Shadow is a black Maine ****/Himalayan mix, he's 6. He was not supposed to be part of my family. I went with a friend for her to pick up HER cat. But she didn't mesh with the one she planned to adopt. While all that was going on, my daughter fell in love with Shadow and Shadow fell in love with me.  He's a jealous sort. He is very high strung and causes all the drama in our house.

Tiger and Sebastian are 3 year old tabbies, Tiger's more brown, Seb more dark gray. Sebastian I got from a friend who had 2 litters of kittens accidentally (his mother and aunt are now fixed.) His mom was half Siamese so Sebbie has the pointy oriental look. Tiger was a feral kitten that was found in a boat when we brought it home from winter storage. He was originally supposed to be a friend's kitten but he and Sebbie became best friends and my friend let him come home with me and Sebbie.

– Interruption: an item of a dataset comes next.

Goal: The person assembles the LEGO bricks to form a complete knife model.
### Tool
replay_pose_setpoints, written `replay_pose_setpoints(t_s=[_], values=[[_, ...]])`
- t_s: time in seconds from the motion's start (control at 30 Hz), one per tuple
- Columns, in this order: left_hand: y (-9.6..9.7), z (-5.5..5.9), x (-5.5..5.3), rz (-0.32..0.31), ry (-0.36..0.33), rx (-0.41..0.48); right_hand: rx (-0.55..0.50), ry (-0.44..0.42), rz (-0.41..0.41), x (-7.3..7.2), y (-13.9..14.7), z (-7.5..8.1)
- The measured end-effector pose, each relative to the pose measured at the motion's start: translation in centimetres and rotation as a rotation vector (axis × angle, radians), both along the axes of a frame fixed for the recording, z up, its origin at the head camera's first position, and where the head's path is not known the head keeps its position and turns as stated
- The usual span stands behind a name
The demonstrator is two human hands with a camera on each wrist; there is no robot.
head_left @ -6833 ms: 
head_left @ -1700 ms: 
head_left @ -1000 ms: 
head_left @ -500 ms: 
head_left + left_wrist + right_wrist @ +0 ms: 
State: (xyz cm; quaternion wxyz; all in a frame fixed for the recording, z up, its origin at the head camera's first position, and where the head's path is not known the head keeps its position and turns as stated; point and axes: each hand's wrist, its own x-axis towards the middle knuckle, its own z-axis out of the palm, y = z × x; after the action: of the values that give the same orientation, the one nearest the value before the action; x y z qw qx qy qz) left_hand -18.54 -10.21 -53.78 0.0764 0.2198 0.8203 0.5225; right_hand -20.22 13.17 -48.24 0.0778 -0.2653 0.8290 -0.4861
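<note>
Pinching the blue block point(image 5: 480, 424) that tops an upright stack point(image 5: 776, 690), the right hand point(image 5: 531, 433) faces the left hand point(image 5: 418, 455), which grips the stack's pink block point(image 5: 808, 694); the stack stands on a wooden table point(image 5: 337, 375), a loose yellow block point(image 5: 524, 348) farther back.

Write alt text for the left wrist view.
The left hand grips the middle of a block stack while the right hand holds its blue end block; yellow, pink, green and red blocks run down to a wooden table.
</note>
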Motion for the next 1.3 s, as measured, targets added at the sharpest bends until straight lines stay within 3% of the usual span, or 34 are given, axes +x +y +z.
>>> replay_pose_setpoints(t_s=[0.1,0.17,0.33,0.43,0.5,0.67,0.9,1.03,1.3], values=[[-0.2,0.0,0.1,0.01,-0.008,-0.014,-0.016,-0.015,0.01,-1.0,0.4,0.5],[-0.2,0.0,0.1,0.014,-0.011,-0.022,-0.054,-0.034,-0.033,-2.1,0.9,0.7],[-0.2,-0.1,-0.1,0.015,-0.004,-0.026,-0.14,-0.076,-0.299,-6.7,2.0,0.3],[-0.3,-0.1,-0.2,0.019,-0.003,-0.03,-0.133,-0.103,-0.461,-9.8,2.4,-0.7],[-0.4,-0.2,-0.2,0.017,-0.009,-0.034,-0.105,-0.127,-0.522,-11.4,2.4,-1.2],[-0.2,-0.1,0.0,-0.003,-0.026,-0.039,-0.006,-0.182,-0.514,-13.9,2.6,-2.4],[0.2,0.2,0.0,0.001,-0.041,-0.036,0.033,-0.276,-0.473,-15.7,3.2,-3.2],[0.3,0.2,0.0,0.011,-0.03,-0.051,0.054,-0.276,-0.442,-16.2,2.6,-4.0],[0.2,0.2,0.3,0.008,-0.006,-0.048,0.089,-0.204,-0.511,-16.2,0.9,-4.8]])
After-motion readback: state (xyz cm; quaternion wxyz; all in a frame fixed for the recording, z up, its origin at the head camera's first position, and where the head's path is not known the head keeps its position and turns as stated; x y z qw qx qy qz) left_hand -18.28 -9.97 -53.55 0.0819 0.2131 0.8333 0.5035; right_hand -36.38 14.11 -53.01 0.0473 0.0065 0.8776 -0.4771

They aren't brothers in the sense of litter mates but they grew up together and are still a bonded pair (more so than Flame and Midnight.)

Lucky is 15. I adopted him at 13. He's a big grey long hair. He was a 5 time returnee to the shelter my store fosters cats for. The second time he showed up in our foster room I took him home. So he's older, so he's got special needs (allergies - again, amazing what good nutrition will fix!), so he's a bit high maintenance. He still deserves love and care. Ok, so he had a reputation of a bit of a biter. He's all love now. But it took about 6 months for him to really trust me. And I did get bit (not bad) a few times in the process. 

Sassafrass is a little black and white medium hair feral I took in as a service project basically. Her caretaker had passed away and she needed somewhere to go. I consider her formerly feral now, she isn't super excited about being petted but we can touch her and she sleeps in my bed, I can brush her etc. She's my only girl.

Jeremy - oh goodness, gorgeous cat, I call him my Weegie wanna be. He's got a lot of Norwegian Forest traits but he's a rescue from the streets so we'll never know. He's a patch tabby and white. The adoption worker called him "multi color" on his paperwork. The most stunning green eyes a cat has ever had. Thing is - I already had 10 cats. I didn't plan on another. I was putting on an adoption event at my store for the rescue I got Thunderbolt and Fireball from. I was just helping unload crates... And the volunteer said oh - he's says he's going home with you. I laughed. But he lay in his cage and ignored everyone who was interested in his gorgeous self all day. Except me. I got purrs and mews and paws reached through bars to hold my hand. I held out for half the day... But what could I do - the cat decided!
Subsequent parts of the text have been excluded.